DATA FOR REVIEW
- - - - - - -

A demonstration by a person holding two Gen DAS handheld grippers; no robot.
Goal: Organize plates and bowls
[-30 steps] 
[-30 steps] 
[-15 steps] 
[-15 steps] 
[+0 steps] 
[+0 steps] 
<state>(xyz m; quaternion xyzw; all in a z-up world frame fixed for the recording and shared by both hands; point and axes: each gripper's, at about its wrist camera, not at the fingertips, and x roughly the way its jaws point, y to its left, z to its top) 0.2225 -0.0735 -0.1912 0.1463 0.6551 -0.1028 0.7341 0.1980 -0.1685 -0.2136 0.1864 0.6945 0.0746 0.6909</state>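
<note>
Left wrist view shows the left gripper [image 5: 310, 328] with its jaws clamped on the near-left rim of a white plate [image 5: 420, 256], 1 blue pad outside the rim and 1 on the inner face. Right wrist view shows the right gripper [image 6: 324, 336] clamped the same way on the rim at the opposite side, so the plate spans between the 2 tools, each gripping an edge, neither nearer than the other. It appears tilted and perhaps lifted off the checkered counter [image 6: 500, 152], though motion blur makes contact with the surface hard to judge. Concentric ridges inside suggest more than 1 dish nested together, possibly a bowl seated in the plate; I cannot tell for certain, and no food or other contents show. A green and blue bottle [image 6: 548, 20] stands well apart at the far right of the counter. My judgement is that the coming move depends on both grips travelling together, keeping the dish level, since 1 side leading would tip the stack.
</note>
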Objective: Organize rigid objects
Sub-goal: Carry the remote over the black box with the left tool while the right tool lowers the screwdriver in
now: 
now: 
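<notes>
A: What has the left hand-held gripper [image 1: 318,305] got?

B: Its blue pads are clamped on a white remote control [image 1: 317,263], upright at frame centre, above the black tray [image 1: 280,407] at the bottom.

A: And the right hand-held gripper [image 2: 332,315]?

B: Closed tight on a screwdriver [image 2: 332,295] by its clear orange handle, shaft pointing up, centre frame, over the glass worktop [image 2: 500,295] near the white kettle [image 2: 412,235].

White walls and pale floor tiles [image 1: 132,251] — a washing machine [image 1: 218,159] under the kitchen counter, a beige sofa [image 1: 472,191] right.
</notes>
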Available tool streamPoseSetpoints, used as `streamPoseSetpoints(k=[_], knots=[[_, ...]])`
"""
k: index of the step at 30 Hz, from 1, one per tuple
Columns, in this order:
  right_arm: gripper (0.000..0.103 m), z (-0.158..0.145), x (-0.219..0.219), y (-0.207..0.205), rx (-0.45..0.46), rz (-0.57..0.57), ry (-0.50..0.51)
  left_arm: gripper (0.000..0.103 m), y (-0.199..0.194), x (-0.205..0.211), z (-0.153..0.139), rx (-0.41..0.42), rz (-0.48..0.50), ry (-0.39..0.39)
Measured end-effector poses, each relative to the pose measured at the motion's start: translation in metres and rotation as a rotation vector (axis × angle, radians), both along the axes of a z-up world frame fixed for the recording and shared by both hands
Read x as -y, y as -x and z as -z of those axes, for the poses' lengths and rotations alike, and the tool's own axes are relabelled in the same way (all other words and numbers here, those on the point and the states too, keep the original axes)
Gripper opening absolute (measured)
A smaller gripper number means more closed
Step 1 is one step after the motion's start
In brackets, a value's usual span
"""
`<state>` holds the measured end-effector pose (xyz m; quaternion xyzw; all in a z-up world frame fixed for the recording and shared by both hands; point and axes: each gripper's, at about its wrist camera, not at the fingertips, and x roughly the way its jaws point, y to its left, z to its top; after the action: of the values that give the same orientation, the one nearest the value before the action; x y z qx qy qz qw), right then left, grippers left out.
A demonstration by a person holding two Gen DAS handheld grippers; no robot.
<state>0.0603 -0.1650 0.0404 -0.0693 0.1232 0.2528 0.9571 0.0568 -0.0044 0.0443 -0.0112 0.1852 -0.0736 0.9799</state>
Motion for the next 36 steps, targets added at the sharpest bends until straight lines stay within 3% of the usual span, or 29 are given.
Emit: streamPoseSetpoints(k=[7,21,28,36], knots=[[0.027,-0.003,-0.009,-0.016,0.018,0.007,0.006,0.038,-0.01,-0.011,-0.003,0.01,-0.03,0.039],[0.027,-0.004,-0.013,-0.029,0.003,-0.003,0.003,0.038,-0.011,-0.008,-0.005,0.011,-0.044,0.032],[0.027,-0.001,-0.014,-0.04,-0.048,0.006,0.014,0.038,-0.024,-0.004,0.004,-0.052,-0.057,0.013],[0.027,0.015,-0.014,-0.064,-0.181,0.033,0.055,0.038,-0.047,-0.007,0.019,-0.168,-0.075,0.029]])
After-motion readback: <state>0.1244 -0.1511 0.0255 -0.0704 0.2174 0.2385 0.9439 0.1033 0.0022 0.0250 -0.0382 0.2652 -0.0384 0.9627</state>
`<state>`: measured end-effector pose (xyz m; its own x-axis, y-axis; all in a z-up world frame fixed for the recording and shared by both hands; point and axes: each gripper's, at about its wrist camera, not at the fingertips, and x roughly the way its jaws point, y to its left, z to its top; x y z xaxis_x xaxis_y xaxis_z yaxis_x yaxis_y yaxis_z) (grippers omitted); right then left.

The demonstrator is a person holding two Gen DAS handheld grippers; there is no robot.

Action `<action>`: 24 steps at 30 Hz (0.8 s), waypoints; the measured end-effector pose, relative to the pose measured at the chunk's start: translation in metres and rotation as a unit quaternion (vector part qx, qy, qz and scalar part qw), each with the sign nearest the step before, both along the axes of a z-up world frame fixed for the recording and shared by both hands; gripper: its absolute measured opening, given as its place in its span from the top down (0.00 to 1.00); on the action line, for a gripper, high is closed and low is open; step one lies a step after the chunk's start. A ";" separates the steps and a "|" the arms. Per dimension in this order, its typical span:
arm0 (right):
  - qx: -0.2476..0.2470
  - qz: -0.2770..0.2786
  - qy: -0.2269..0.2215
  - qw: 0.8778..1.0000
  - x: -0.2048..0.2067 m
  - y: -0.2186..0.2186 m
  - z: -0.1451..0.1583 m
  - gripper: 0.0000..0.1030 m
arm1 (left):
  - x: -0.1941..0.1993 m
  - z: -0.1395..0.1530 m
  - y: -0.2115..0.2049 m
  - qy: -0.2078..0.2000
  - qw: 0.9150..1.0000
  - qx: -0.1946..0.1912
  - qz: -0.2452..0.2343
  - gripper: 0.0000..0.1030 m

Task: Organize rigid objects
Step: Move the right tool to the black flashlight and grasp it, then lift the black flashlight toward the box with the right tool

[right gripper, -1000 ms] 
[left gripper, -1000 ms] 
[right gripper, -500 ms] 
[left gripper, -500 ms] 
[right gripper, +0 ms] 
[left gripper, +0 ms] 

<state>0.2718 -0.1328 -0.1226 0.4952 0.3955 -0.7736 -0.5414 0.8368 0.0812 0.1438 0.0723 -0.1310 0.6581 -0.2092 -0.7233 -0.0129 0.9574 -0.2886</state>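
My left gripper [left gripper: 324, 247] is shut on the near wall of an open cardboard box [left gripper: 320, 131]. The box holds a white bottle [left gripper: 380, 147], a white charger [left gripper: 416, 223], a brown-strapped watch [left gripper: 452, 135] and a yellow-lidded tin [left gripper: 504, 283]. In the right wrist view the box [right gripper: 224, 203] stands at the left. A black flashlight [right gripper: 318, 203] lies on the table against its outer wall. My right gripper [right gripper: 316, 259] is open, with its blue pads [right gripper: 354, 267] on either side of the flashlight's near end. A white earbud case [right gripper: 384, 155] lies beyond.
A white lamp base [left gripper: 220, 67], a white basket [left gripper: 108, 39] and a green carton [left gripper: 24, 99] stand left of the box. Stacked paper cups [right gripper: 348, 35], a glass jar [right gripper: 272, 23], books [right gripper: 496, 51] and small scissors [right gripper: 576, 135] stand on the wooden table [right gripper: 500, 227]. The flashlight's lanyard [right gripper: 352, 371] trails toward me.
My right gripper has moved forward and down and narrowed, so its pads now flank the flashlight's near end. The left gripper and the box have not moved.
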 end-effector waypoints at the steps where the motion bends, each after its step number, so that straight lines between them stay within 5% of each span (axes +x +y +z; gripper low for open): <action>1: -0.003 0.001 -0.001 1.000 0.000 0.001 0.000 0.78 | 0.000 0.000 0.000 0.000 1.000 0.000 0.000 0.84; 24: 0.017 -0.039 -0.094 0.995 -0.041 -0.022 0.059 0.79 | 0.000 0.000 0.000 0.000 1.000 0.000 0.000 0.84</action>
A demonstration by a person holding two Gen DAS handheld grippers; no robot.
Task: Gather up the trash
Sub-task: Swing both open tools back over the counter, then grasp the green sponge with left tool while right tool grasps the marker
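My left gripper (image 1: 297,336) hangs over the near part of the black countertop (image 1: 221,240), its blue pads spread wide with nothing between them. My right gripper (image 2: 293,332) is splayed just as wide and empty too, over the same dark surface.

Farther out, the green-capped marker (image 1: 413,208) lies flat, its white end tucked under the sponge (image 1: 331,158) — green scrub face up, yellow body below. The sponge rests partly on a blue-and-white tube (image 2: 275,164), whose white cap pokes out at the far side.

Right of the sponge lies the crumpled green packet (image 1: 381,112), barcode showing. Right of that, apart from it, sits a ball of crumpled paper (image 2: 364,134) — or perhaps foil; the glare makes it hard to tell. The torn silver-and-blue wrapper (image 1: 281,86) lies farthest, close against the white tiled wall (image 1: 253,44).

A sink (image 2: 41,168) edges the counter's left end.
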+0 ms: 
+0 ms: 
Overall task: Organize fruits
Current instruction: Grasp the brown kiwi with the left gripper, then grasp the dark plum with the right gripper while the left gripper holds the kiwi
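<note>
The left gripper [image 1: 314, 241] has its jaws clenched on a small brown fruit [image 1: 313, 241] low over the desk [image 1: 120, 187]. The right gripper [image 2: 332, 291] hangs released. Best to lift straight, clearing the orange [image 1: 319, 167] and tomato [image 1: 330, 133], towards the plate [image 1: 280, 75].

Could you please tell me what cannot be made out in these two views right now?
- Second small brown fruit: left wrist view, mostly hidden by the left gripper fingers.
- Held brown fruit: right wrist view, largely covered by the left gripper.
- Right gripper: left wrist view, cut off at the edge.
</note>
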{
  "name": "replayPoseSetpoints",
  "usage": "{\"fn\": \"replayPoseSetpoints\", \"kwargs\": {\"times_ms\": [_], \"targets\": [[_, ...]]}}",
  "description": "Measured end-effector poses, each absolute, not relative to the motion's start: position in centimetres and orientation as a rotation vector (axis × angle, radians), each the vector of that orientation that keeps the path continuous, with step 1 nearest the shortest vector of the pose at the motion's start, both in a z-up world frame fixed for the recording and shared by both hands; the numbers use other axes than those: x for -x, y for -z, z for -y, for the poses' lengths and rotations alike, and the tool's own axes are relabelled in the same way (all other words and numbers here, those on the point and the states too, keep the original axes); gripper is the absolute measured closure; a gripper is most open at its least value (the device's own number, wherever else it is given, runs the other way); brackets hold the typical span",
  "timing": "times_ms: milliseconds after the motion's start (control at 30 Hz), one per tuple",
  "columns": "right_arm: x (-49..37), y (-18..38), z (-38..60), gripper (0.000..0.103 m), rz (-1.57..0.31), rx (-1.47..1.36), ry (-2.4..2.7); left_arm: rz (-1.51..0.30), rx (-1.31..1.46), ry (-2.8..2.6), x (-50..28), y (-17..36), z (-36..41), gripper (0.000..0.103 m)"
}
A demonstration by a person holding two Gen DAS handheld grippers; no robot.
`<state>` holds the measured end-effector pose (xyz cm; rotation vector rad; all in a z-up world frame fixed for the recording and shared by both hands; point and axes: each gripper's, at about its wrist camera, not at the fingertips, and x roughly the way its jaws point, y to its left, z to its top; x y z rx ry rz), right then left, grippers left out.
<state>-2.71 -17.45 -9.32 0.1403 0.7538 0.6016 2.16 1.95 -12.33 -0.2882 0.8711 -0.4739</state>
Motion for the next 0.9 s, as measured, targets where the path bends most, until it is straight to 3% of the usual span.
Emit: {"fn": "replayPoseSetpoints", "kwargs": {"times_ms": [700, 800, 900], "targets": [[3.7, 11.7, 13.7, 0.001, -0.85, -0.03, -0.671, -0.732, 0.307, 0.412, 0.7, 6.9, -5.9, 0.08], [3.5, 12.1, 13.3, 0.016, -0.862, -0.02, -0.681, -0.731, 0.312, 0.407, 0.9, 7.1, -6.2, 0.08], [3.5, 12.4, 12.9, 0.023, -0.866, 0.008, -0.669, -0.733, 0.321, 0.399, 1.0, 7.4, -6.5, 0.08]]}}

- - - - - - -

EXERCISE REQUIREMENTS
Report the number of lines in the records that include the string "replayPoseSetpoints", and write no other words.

TASK SOLUTION
3